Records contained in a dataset
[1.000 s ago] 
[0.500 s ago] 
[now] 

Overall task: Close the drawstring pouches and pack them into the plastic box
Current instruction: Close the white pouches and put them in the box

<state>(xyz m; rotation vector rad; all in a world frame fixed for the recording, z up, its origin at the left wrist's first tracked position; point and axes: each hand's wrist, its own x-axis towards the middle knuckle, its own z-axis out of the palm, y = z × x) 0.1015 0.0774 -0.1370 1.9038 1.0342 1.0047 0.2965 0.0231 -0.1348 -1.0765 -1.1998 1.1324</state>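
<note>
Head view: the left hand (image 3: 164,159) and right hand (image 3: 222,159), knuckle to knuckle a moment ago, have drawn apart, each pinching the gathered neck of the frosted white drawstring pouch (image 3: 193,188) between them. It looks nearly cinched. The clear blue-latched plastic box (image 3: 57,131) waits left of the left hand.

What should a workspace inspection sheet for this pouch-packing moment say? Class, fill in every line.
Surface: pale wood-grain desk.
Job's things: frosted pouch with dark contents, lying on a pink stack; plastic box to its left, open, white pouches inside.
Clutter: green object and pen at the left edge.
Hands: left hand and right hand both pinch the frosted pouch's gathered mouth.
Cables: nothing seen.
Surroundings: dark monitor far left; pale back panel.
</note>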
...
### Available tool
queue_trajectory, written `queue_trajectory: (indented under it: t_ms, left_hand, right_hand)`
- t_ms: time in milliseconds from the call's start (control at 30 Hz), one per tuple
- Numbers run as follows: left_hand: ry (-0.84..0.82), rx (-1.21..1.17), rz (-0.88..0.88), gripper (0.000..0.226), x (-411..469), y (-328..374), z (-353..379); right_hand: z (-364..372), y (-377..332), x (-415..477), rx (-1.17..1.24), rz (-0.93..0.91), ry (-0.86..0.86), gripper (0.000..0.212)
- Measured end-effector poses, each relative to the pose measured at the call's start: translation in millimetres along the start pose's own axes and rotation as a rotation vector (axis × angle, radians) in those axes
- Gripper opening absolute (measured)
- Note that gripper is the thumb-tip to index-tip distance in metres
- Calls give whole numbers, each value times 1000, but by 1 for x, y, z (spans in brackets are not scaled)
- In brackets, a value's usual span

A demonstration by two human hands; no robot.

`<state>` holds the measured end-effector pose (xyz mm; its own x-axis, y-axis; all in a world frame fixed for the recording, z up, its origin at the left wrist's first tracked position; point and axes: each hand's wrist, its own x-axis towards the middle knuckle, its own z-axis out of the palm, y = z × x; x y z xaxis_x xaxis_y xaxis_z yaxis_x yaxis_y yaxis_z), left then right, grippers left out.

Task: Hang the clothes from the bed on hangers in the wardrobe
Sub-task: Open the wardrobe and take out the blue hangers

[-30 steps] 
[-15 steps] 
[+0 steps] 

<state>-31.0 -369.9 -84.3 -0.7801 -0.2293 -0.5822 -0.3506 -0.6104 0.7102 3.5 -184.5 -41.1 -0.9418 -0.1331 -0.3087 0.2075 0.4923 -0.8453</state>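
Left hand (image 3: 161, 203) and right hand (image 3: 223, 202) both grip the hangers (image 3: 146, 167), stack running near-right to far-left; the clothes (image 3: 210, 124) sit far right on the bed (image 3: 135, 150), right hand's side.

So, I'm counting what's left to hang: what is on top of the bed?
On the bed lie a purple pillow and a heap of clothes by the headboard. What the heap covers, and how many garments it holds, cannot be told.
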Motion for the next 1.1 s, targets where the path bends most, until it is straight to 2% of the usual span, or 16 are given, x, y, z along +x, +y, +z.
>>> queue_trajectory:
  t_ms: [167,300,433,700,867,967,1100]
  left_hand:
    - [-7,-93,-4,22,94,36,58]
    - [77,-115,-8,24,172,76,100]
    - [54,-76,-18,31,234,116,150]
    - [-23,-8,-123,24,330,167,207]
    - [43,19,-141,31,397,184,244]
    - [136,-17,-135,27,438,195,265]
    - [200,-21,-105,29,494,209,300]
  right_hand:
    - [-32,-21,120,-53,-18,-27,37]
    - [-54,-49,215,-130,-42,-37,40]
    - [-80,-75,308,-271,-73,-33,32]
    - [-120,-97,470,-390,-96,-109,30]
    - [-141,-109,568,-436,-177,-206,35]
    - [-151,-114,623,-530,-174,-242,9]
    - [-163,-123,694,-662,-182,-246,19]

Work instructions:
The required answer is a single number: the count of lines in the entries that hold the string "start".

Exercise result:
2